【社長訓示】「新しい力に期待」芝浦機械(株) 取締役社長 坂元繁友

 新入社員の皆さん、入社おめでとうございます。
 当社は、1938年に大型工作機械を製造する「芝浦工作機械株式会社」として創業し、1961年に「東芝機械株式会社」と改称、その後2020年に「芝浦機械株式会社」へと社名を変更しました。創業の1938年からは88年を迎えます。創業以来、社会の発展と人々の豊かな暮らしの実現に貢献し続けています。

 本日、その歴史ある芝浦機械グループの新たな一員となった皆さんに第一に胸に刻んでいただきたいのは、「わたしたちは、世界中でお客様の価値最大化に貢献していきます。」という経営理念です。そして、「モノづくりを通じて、社会に貢献することで、進化を続けてきたDNA」と、「お客様と共に、更なる進化を遂げていく」との思いをしっかりと受け継いでください。

 当社は、中期経営計画である「中計2026」の最終年度を迎えました。事業環境の変化はこれまで以上に速く、足元ではEV需要の一服や米国関税の影響などにより、射出成形機、ダイカストマシン、押出成形機などの成形機事業を中心に一部調整局面も見られます。一方、こうした変化は事業体質をより強くし、新たな成長機会をつかむための「次の一手」を磨く好機でもあります。

 また、海外に目を向ければ、アメリカとイランを巡る緊迫した情勢など、予断を許さない地政学リスクが広がっています。グローバルに展開する当社にとって、エネルギーや物流を含めた環境変化への備えは欠かせません。しかしながら同時に、世界のモノづくりは、品質・生産性・省エネ・安定供給といった本質的な価値をこれまで以上に求めています。

 こうした激しい変化に素早く対応できる企業が強くなります。そして私たちは長年培ってきた「確かな技術」と「現場力」があります。この強みを軸に、お客さまの価値最大化に一層貢献しながら、次の成長へつなげていきます。

 入社にあたり、皆さんに期待する「三つのこと」をお話しします。

 一つ目は、「グローバルな視点と海外人材との連携」について。 
 二つ目は、「当事者意識を持った変革への参画」について。 
 三つ目は、「仕事への取り組み方」についてです。

 まず、一つ目は、「グローバルな視点と海外人材との連携」についてです。
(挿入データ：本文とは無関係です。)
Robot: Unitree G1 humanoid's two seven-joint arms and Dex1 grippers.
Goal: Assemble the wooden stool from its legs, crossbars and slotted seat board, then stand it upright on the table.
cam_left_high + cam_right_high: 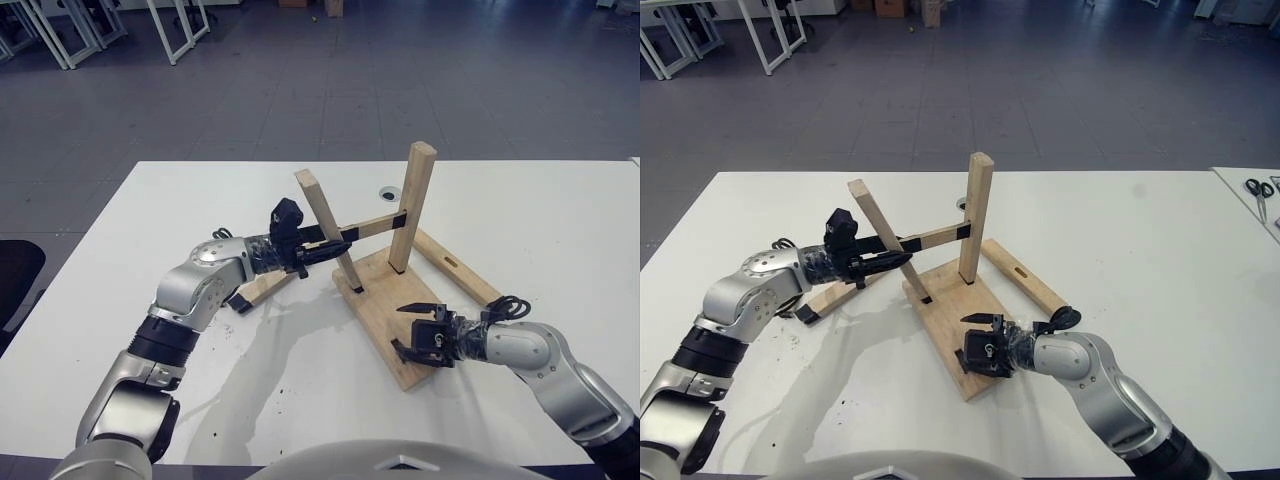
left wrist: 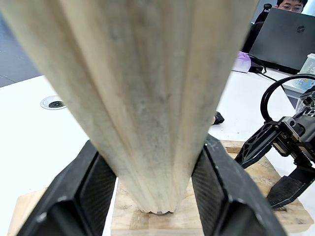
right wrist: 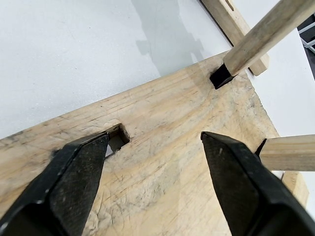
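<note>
- I see bright, even light from above; the white table [image 1: 540, 220] shows no hard glare.
- Soft grey shadows lie near-left of the seat board [image 1: 385, 310].
- The far floor [image 1: 300, 80] looks dimmer.

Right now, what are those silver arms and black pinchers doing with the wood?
It is a robot with two arms. Two pictures come from cameras on its head, two from its wrists. On the white table lies a seat board with two legs standing in it, an upright leg and a tilted leg, joined by a crossbar. The left fingers are shut on the tilted leg. The right fingers hang open over the board, beside an empty slot. Another wooden piece lies loose beside the board.
</note>
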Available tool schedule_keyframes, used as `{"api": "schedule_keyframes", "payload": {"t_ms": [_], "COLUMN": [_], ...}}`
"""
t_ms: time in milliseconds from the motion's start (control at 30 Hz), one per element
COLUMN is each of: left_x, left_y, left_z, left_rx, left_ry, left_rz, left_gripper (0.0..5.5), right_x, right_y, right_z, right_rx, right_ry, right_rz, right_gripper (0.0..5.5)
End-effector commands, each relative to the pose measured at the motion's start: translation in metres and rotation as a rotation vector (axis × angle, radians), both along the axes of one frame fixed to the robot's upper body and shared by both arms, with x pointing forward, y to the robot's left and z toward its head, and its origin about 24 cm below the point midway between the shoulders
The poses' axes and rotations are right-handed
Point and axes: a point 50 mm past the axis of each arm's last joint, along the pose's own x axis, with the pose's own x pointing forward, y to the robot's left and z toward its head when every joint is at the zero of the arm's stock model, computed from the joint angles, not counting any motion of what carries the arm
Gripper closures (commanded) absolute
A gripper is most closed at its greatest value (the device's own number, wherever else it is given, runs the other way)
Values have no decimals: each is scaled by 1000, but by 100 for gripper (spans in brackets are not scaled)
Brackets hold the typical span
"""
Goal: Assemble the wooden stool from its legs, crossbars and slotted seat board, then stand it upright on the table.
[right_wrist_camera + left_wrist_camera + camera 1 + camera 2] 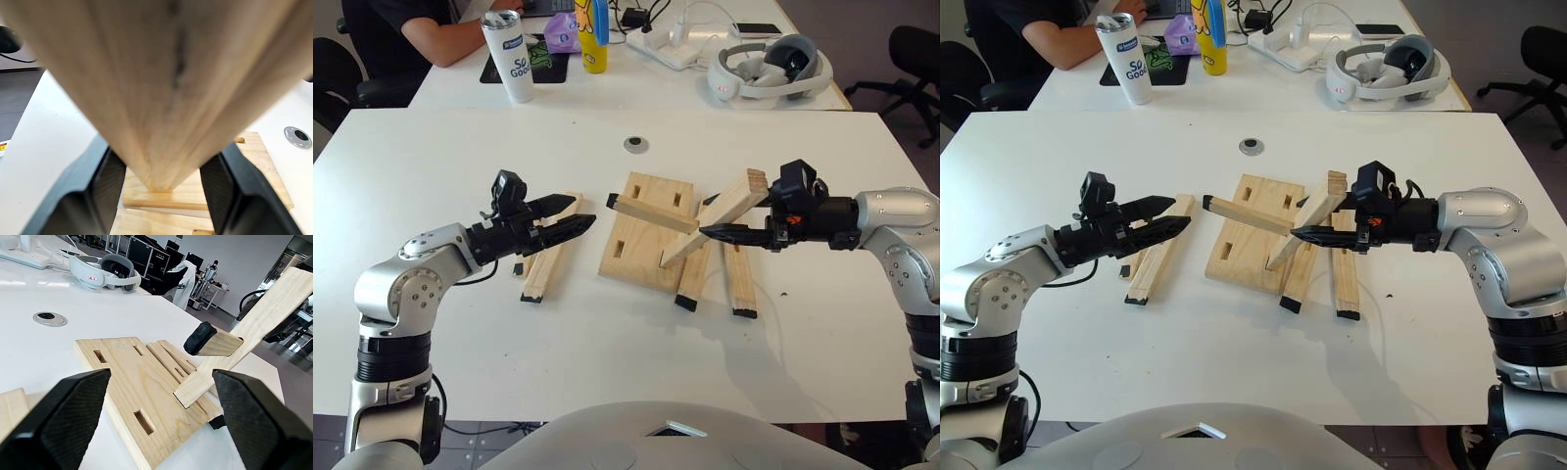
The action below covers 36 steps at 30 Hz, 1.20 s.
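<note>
Right gripper (710, 221) grips a leg (738, 202) hiding much seat board (634, 243); left gripper (583, 211) wide.

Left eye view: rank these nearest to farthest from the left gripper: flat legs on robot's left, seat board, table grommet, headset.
1. flat legs, lying right by the left gripper, robot's left side.
2. seat board, table centre, just to the gripper's right.
3. table grommet, farther back, mid-table.
4. headset, on the far table, back right.
</note>
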Motion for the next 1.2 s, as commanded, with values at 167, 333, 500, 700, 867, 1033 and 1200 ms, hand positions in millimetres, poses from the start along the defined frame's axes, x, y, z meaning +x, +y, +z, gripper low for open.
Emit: {"api": "schedule_keyframes", "payload": {"t_ms": [167, 333, 500, 700, 867, 1033, 1200], "left_x": [-7, -10, -15, -9, -8, -2, 1], "left_y": [2, -12, -39, -67, -79, -91, -104], "left_z": [-15, -35, -57, -55, -54, -59, -60], "left_rx": [94, 179, 244, 241, 221, 312, 378], "left_ry": [32, 25, 1, -98, -167, -229, -261], "left_rz": [8, 4, -14, -9, 27, 66, 111], "left_gripper": [164, 164, 164, 164, 164, 164, 164], "right_x": [3, 14, 41, 46, 22, 38, 49], "right_y": [-25, -27, -23, -20, -16, -19, -16], "right_z": [-74, -82, -77, -87, -101, -85, -67], "right_rx": [-322, -388, -357, -385, -366, -391, -374], "right_ry": [207, 169, 190, 287, 356, 321, 290], "right_rz": [-210, -182, -95, -109, 25, 63, 105], "right_gripper": [343, 343, 343, 343, 343, 343, 343]}}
当社の事業はすでに世界規模で展開しており、インド、欧州、米国などの海外市場をさらに伸ばしていく必要があります。もはや国内にとどまる発想だけでは、会社の成長を描くことはできません。皆さんが中心となって海外の優秀な人材と深く協働し、現地の人たちと関係を深めながら、グローバルでビジネスのスピードを上げていく体制が不可欠です。皆さんもぜひ、世界に目を向け、現地の人々と連携してグローバルに活躍できる人材になってください。

 二つ目は、「当事者意識を持った変革への参画」についてです。これからの10年を見据えたとき、これまでのやり方をただ踏襲するのではなく、次世代の皆さんが中心となって会社を変えていく必要があります。若手の皆さんも自ら責任を自覚し、強い当事者意識を持ち、ゆくゆくは会社の方向性を決める討議や変革の中心となってください。

 三つ目は、「仕事への取り組み方」についてです。国内に目を向ければ、現在、次世代を担う層が圧倒的に不足する労働力人口問題に直面しています。この状況下では、最新のAIなどを積極的に活用し、社員一人当たりの生産性を高めていくことが求められます。これまでのやり方に縛られず、新しい技術を活用し仕事のパフォーマンスを圧倒的に上げていくことを期待しています。

 同時に、皆さんには絶対に忘れてはならない重要なことがあります。どんなに技術が進化し時代が変わろうとも、法令遵守は経営の大前提です。一度の違反が会社存続の危機を招くことを肝に銘じ、経済・社会倫理を十分に尊重した行動を徹底してください。

 結びになりますが、当社は、「まだこの世界にないモノを、つくるマシーンを、つくる。」というメッセージを発信しています。新しいモノを生み出すために、ルール通りの画一的な仕事ではなく、ぜひ、自由闊達に業務に臨み、どんどん失敗して創意工夫に汗をかいてください。

 社員一人ひとりの力が、芝浦機械グループの価値創出の原動力となります。ここにいる皆さん一人ひとりが、これからさまざまな経験を積み、成長することで、新しい力となってくれることを期待しています。